In 2010, Morris also wrote that New York Democratic Sen. Kirsten Gillibrand was “still beatable,” two months before she won by 28 points.

In 2008, he floated the idea of Michael Bloomberg running for president as an independent. “Bloomberg could win,” Morris concluded.

Three years earlier, Morris wrote a whole book imagining the 2008 presidential race — “the next great presidential race” — was going to be a fierce contest between Hillary Clinton and Condoleezza Rice.

Clinton lost the Democratic presidential nomination. Rice didn’t even run. We did elect the first black president of the United States, however.

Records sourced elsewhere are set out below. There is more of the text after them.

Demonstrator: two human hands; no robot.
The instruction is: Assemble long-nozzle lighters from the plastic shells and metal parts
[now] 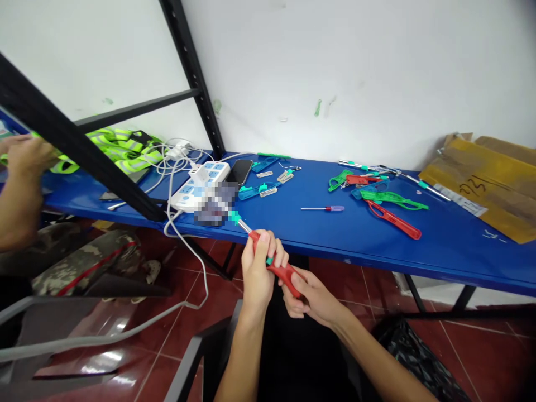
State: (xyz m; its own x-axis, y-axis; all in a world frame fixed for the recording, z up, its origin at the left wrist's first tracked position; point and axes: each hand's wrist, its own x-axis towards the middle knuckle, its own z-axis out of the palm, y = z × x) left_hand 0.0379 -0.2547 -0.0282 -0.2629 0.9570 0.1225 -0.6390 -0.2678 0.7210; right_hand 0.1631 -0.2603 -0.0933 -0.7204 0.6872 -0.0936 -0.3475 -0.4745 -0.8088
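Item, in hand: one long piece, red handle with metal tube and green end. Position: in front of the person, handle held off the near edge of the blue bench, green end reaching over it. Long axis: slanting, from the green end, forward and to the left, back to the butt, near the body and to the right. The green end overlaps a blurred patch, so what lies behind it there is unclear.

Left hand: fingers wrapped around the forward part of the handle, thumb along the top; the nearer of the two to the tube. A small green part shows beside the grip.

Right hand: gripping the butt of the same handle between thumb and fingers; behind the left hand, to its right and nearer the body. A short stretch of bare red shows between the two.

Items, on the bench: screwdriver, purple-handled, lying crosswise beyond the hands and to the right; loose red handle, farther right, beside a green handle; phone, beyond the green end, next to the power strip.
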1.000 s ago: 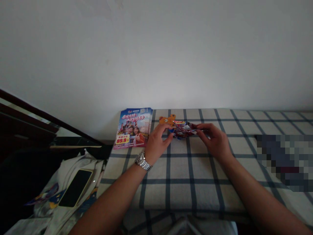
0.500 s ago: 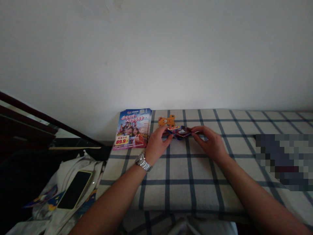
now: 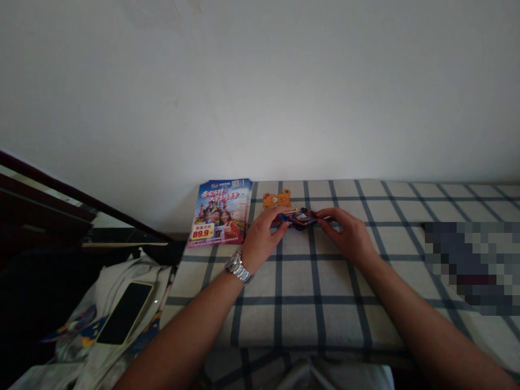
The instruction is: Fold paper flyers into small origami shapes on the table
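Observation:
Between my two hands is a small folded flyer (image 3: 301,218), dark blue and purple with a yellow patch, much like the printed sheets nearby. My left hand (image 3: 264,235), with a silver watch on its wrist, pinches the left end between thumb and fingers. The right end is in the pinched fingers of my right hand (image 3: 347,233). The paper bulges in the middle and shows an opening between its folds. Just behind it lies an orange bear-shaped piece (image 3: 277,200), partly covered by my left hand. To the left rests a stack of flyers (image 3: 219,216).
A checked cloth (image 3: 300,319) covers the table, which meets a pale wall (image 3: 284,92). At the lower left, a phone (image 3: 125,313) lies on a white bag (image 3: 117,271) below table level. A blurred-out item (image 3: 471,268) sits at the right.
The folded flyer has tipped slightly between my fingers, so its yellow patch shows less and the opening shows more. Both hands keep their grip and have hardly shifted.

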The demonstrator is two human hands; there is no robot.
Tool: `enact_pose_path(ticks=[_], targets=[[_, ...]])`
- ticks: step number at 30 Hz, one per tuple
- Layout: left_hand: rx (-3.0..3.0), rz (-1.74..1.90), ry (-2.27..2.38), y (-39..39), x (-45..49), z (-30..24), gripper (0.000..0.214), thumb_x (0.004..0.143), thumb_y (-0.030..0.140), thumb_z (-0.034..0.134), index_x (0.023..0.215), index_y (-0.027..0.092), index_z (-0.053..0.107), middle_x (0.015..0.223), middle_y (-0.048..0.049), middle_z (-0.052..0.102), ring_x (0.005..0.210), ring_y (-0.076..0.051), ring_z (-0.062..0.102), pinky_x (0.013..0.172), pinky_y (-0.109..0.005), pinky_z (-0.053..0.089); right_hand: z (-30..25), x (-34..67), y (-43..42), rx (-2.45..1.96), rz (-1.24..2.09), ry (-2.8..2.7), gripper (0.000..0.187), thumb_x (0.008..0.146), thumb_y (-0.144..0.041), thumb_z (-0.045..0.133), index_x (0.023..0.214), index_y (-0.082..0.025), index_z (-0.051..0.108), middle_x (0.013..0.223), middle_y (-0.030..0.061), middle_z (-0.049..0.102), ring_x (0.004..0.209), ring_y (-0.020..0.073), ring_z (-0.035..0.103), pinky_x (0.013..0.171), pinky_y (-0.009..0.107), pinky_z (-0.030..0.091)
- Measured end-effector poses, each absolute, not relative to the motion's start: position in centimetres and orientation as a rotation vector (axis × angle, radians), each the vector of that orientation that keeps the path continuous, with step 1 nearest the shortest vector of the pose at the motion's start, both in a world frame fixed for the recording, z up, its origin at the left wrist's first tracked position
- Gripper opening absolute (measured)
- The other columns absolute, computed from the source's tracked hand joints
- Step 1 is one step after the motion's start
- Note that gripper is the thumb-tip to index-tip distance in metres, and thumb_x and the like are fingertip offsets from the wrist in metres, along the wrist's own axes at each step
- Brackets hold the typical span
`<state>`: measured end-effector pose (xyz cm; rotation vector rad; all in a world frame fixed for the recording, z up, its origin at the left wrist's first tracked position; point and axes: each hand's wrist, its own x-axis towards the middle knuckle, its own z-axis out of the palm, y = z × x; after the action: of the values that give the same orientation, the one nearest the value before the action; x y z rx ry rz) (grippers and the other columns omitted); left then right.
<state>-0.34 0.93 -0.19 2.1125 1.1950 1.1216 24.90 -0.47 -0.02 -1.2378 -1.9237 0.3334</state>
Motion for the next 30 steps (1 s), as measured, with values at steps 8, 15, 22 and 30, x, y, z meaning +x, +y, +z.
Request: enact_pose_path(ticks=[8, 15, 22, 30], targets=[[2.106, 1.122, 1.177, 0.81, -0.30, -0.25, 0.026, 0.098, 0.016, 0.066, 0.123, 0.024, 0.066, 0.123, -0.0059, 0.071, 0.111, -0.021, 0.071, 0.099, -0.041, 0.061, -0.19, 24.91, -0.45, -1.240, 0.380, -1.917, 0.018, 0.100, -0.028, 0.061, 0.117, -0.027, 0.069, 0.120, 0.0054, 0.078, 0.108, 0.0256, 0.076, 0.094, 0.043, 0.064], [2.116, 1.120, 1.186, 0.81, -0.27, 0.00, 0.022, 0.098, 0.015, 0.065, 0.118, 0.023, 0.068, 0.120, -0.0055, 0.072, 0.109, -0.019, 0.071, 0.097, -0.038, 0.062, -0.45, 24.88, -0.43, -1.257, 0.399, -1.923, 0.021, 0.103, -0.030, 0.057, 0.120, -0.028, 0.069, 0.123, 0.0043, 0.078, 0.114, 0.0256, 0.075, 0.099, 0.043, 0.062], [2.113, 1.140, 1.166, 0.89, -0.31, -0.13, 0.020, 0.103, 0.023, 0.059, 0.120, 0.023, 0.069, 0.120, -0.0049, 0.074, 0.108, -0.018, 0.072, 0.096, -0.034, 0.063, -0.35, 24.74, -0.57, -1.318, 0.453, -1.905, 0.024, 0.102, -0.032, 0.058, 0.124, -0.028, 0.068, 0.117, 0.0048, 0.079, 0.103, 0.0252, 0.077, 0.088, 0.041, 0.064], [2.098, 1.143, 1.195, 0.90, -0.36, -0.17, 0.020, 0.101, 0.023, 0.063, 0.119, 0.023, 0.070, 0.119, -0.0058, 0.075, 0.106, -0.020, 0.074, 0.096, -0.038, 0.063, -0.77, 24.82, -0.32, -1.283, 0.419, -1.916, 0.024, 0.101, -0.032, 0.059, 0.121, -0.026, 0.071, 0.116, 0.0059, 0.079, 0.103, 0.0257, 0.077, 0.089, 0.042, 0.066]])
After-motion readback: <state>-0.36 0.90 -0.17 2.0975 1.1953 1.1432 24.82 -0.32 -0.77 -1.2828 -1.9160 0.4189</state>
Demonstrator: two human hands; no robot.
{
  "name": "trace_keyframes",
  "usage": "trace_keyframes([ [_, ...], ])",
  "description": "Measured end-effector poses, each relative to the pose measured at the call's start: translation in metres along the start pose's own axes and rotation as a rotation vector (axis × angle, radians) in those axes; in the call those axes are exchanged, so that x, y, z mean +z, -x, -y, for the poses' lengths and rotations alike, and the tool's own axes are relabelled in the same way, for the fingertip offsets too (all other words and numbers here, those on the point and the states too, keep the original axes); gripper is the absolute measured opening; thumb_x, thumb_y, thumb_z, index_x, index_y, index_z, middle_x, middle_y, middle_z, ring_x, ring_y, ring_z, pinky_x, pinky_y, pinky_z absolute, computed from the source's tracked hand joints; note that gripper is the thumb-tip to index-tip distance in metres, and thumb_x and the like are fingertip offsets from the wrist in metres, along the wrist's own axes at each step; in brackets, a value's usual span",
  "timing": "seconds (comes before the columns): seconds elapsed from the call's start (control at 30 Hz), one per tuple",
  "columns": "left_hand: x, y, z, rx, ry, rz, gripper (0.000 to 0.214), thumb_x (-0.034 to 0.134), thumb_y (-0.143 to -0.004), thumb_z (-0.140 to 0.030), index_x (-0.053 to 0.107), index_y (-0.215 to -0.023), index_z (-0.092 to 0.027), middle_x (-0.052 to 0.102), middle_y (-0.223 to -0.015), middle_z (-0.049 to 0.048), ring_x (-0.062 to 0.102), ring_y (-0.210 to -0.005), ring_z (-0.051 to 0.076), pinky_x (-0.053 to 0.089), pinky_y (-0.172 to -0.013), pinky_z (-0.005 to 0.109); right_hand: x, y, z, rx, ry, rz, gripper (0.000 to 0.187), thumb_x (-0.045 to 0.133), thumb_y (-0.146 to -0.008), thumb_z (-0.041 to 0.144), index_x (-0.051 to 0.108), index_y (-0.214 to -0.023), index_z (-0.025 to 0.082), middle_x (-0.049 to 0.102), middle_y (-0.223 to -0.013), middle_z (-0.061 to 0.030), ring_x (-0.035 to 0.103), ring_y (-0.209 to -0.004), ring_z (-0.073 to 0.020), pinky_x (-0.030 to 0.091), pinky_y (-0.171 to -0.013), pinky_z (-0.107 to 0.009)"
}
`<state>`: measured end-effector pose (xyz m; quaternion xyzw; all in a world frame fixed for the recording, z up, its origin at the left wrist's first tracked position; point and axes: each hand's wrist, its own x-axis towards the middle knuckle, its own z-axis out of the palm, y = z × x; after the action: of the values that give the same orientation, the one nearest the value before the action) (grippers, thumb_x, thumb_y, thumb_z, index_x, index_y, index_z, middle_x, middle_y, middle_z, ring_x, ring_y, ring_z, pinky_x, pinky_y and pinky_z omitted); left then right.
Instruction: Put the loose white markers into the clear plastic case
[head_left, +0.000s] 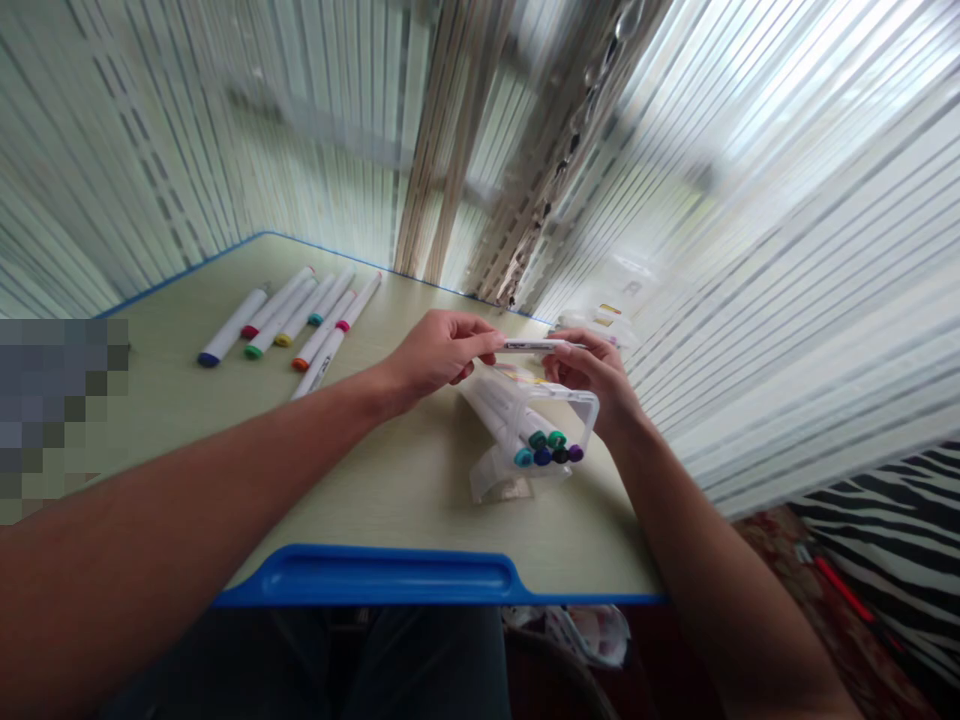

Though to be fair, this might have been a work of ran fiction rather than an actual political prediction.

Morris’ column about Paul contains some of his usual doozies. “With Hillary Clinton waiting in the wings, who among us is prepared to bet on a new approach to issues and an attempt to reshape our political party?” he writes. “The stakes are too high and the consequences of failure to [sic] horrible.”

Huh?

“Paul’s brand of neo-isolationism cannot attract a majority of any electorate in any election.” You don’t think Paul could win re-election to his Senate seat?

I will admit to sharing the view that perhaps libertarian Republican “trends have more years to grow until they become mature enough to command majorities.” Thankfully, Morris writing it makes me second-guess my opinion.

Congratulations, Rand Paul. You are one step closer to the White House.